L’avventura della kappa e della cavalletta

In una splendida mattina di giugno la lettera Kappa vagava per il parco della sua città imbronciata, si sentiva diversa e così decise di fuggire dall'alfabeto.
Favola

In una splendida mattina di giugno la lettera Kappa vagava per il parco della sua città imbronciata, si sentiva diversa e così decise di fuggire dall’alfabeto.

Camminando non si accorse che tante persone e animali la osservavano domandandosi cosa stesse facendo!

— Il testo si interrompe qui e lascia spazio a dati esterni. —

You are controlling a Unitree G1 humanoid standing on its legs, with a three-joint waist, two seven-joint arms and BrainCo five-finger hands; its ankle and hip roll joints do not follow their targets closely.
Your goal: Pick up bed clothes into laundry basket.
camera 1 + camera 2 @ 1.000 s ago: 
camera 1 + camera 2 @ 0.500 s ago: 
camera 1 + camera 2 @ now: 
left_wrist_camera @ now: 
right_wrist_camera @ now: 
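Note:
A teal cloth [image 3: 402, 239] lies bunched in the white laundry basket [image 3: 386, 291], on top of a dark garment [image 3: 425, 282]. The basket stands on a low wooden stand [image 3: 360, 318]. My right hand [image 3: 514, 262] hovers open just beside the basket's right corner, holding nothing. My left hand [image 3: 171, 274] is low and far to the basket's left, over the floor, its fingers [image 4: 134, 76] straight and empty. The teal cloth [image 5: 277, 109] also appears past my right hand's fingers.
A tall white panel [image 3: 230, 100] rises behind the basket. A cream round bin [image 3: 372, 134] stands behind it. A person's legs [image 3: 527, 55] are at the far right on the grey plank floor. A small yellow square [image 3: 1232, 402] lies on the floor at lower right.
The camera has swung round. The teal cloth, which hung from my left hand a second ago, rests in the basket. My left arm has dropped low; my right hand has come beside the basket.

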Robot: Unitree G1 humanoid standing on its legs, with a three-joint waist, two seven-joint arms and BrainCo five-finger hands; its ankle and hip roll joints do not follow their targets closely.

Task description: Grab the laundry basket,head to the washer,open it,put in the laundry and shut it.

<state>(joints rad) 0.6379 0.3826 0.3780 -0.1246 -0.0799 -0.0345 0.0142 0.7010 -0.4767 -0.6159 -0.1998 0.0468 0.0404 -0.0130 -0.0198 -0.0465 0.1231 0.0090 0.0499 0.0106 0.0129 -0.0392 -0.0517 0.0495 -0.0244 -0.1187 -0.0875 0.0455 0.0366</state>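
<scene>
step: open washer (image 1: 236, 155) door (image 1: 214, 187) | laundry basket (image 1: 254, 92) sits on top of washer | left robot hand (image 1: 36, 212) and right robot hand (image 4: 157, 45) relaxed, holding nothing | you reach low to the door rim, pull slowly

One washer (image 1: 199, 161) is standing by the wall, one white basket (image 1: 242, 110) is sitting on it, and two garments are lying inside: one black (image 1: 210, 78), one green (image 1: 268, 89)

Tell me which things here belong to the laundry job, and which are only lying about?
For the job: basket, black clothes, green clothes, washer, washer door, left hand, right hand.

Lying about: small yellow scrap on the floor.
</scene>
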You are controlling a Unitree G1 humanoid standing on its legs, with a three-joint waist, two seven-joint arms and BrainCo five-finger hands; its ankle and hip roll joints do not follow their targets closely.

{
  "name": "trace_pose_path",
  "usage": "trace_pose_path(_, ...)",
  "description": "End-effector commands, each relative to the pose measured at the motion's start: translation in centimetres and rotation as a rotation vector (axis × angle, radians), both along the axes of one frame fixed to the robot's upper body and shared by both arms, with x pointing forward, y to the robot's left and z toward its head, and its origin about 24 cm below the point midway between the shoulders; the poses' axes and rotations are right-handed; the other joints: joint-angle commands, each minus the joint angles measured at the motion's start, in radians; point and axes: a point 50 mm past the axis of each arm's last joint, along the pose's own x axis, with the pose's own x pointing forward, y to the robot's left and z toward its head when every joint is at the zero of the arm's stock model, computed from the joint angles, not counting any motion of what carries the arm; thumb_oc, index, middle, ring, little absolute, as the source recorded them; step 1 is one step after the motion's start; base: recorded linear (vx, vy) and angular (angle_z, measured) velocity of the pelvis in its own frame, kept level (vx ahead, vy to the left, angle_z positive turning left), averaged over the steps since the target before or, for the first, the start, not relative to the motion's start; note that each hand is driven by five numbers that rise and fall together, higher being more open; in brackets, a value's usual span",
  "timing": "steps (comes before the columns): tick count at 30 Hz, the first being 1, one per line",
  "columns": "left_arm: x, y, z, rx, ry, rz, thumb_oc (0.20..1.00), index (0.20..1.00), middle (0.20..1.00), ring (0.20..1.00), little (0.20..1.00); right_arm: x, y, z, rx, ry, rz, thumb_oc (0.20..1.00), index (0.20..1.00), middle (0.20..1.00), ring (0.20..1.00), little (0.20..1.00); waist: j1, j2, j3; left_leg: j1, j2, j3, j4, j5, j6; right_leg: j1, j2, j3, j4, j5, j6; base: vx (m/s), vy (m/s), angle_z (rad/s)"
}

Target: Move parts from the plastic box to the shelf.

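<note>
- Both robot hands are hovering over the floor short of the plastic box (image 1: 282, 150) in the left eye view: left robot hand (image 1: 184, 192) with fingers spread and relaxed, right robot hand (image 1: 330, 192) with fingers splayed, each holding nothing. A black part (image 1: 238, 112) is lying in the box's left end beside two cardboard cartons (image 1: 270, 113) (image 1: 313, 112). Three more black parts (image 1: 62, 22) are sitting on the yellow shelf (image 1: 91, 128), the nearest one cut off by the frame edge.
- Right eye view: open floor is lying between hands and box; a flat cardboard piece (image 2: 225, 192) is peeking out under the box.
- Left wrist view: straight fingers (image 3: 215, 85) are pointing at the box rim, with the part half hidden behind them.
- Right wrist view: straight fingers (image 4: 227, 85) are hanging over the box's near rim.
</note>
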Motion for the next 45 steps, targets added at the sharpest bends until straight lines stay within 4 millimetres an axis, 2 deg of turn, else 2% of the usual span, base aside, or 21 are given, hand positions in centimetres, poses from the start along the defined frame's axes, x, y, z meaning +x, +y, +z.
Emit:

Quando le lettere videro che la Kappa era sparita, cominciarono a cercarla e in questo modo gli abitanti non avevano più parole. Infatti le lettere della parola “aquilone” si staccarono impedendo ai bimbi di farne volare uno. La stessa cosa capitò alla “C di casa”, provocando la sparizione di tutte le case, i cittadini non avevano più dimore né parole. Diventando muti, facevano gesti strani per farsi capire sembrando impazziti!

Si trovava a saltellare da quelle parti una cavalletta nana molto saggia che si posò sulla gamba della Kappa; spaventandola le disse: «Kappa, cosa ci fai nel parco tutta sola?».
Kappa rispose: «Mi sento triste e inutile rispetto a tutte le lettere dell’alfabeto, sono straniera!».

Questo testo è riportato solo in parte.